我有一张桌子,上面有日期和种类。看起来像:
Date | Issue
2018-01-01 09:32:33.000 | Problem 1
2018-01-01 19:47:11.000 | Problem 1
2018-01-01 14:25:16.000 | Problem 2
2018-01-02 11:07:20.000 | Problem 1
2018-01-02 19:18:51.000 | Problem 2
2018-01-03 20:45:41.000 | Problem 1
2018-01-03 04:27:56.000 | Problem 1
2018-01-03 15:27:56.000 | Problem 2
2018-01-03 09:27:56.000 | Problem 2
2018-01-03 22:27:56.000 | Problem 3
我想计算每天每个问题的总数。

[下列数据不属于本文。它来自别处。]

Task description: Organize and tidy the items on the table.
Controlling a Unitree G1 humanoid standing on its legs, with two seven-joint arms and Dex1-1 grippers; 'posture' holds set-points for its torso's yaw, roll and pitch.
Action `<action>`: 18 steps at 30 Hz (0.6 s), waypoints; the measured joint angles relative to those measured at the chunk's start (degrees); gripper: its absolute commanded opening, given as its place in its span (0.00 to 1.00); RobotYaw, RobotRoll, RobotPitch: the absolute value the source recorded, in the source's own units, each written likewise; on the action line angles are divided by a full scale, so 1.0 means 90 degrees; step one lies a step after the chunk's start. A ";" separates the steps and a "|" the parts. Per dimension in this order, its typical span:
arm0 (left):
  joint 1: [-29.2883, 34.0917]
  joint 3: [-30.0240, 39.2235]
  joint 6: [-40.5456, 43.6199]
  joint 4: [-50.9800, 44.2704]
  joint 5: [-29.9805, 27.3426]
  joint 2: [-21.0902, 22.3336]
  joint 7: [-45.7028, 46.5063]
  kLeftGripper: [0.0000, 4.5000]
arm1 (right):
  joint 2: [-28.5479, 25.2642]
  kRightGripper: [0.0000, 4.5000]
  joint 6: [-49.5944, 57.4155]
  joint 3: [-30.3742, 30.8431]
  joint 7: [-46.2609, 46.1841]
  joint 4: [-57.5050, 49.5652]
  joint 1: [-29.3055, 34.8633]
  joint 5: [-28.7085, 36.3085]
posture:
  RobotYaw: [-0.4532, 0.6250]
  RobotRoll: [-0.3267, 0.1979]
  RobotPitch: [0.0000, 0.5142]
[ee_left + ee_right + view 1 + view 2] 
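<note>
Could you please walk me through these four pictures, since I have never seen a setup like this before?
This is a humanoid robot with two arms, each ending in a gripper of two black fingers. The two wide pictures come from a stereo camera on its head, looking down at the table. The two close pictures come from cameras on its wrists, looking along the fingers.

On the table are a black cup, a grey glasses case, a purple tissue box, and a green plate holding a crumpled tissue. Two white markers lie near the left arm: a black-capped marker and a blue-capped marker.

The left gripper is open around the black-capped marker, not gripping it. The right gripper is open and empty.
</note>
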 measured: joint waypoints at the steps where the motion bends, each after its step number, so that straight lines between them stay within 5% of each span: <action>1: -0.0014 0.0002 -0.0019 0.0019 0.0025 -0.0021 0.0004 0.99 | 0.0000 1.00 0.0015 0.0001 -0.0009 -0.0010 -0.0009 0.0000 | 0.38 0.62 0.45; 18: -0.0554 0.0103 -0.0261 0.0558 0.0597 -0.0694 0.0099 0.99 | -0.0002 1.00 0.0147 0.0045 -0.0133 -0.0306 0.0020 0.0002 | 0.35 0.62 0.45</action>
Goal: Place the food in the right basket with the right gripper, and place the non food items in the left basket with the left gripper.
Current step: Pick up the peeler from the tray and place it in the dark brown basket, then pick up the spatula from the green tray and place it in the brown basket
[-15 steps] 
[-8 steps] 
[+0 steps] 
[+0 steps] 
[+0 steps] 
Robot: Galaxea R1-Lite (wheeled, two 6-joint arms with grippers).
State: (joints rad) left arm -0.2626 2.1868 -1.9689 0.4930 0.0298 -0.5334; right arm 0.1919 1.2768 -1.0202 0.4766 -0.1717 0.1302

我希望它看起来像:
Date | Issue | Amount
2018-01-01 | Problem 1 | 2
2018-01-01 | Problem 2 | 1
2018-01-02 | Problem 1 | 1
2018-01-02 | Problem 2 | 1
2018-01-03 | Problem 1 | 2
2018-01-03 | Problem 2 | 2
2018-01-03 | Problem 3 | 1
现在我有了这个,但显然不起作用:
SELECT CONVERT(VARCHAR, CONVERT(DATE TIME, Date), 23) AS Date,
Issue,
COUNT(Date) AS Amount
FROM Issues
GROUP BY Date, Issue
ORDER BY Date, Issue
谢谢。
答案 0 :(得分:2)
您将要关闭:
SELECT CONVERT(date,[Date]) AS [Date], --I suggest a better name for your column, as that's confusing
Issue,
COUNT(Date) AS Amount
FROM Issues
GROUP BY CONVERT(date,[Date]), Issue
ORDER BY [Date], Issue; --[Date] here will reference the alias, rather than the column
您还需要在GROUP BY中使用表达式。